Problem statement >>
Repeat everything from the first line of the listing below through the line that contains "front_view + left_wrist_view", exactly. Leave out pictures.

Data provided >>
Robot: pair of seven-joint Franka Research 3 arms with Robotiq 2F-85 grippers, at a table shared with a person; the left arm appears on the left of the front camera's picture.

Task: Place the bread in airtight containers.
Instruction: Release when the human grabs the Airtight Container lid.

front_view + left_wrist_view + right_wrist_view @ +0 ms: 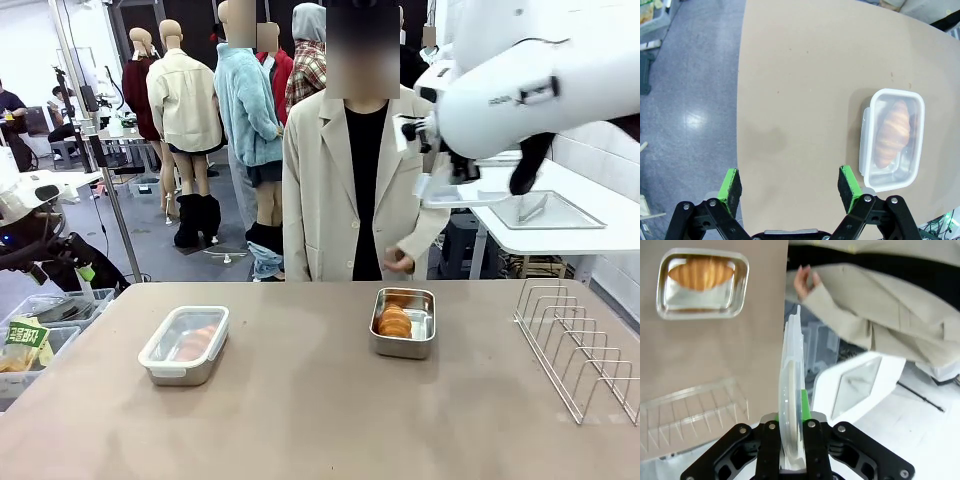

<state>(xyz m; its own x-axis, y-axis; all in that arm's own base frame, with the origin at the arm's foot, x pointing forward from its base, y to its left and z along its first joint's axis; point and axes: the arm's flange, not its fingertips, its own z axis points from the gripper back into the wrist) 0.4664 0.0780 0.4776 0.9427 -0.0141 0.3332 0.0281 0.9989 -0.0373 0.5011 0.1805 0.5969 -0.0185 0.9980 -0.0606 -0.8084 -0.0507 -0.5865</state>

Answer to this problem >>
Robot: pair of seven-joint Franka Research 3 arms with Robotiq 2F-85 grippers, at a table shared with a person; the left arm appears on the left of the front camera's picture.

Task: Place the bread in airtight containers.
Instruction: Release when the human grabs the Airtight Container lid.

front_view + left_wrist_view + right_wrist_view @ +0 ms: 

The exercise requires no additional answer.